濱高の知り合いに相談したらあれだよ、と顎で指し示す。

 まるで四駆のおもちゃで遊ぶ子どもみたいな、屈託のない笑顔で。


「あーあーあー…あーんな取り乱しちゃって。あいつ、公然猥褻罪で逮捕されんじゃねーの」


 そうこうしてる間にも殴る蹴るを繰り返され続け、泣きながら土下座をするサッカー部の先輩は最後に素っ裸で土手の真ん中に放られた。通行人に悲鳴をあげられ、その中で響く泣き声と濱高生の笑い声はもう一種の地獄絵図だ。それを、全部この人が。

 逸人先輩が引き起こしてるんだって知って。

「なんで、」

 一瞬、立ち眩みがした。信じた全部を、壊された。

 憧れ、羨望、笑顔。その全部が嘘だったのか、と頭の中にどす黒い何かが濁流のように流れ込み、今までの逸人先輩の姿が押し流されて目の奥が熱くなった瞬間、

 くん、とネクタイを掴まれた。

「俺さ、お前には期待してるんだ」

「っ…!」

「あっと、内田くんだっけ。つまんねー牽制してくるからちょっと調べてみたら案の定。
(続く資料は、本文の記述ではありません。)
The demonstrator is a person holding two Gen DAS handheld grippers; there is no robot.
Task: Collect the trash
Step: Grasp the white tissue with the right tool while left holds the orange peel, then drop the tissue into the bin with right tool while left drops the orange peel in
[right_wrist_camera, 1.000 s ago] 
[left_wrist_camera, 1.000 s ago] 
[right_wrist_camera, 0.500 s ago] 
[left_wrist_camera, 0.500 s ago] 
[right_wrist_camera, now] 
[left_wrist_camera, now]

でも波多野は可愛い後輩だから“見本”で勘弁してやるよ。
 お前は賢い人間だから、俺の言ってる意味わかるよな?」

 張り付けられた笑顔が、直後ふっと真顔になる。


「あんまりがっかりさせんなよ」


 じゃな、と軽く手を挙げて踵を返す先輩に、即座に手すりを掴んで体勢を立て直す。高鳴る鼓動に、ひゅ、と風が吹く背後の階段を見てわかったことはとりあえず。


「…………いま…完全に突き落とそうとしてたよな…?」


 ☁︎


 翌日の休み時間。移動教室の合間、木陰のベンチでうなだれていると背後に人の気配がした。背中合わせになっているベンチだ。ふ、と視線だけを向けると両手に木の枝を持っている藍沢さん(樹木)がいた。

「………えっと…」

「昨日は波多野先輩にテントウムシさんになっていただいたので、今日は私が茂みになろうと思って」

「あ、うん…」

 なんかやっぱこの子変だ。

 ツッコむ気力もないだけに青筋を立たせて前を見れば、視界をまた蝶々が横切った。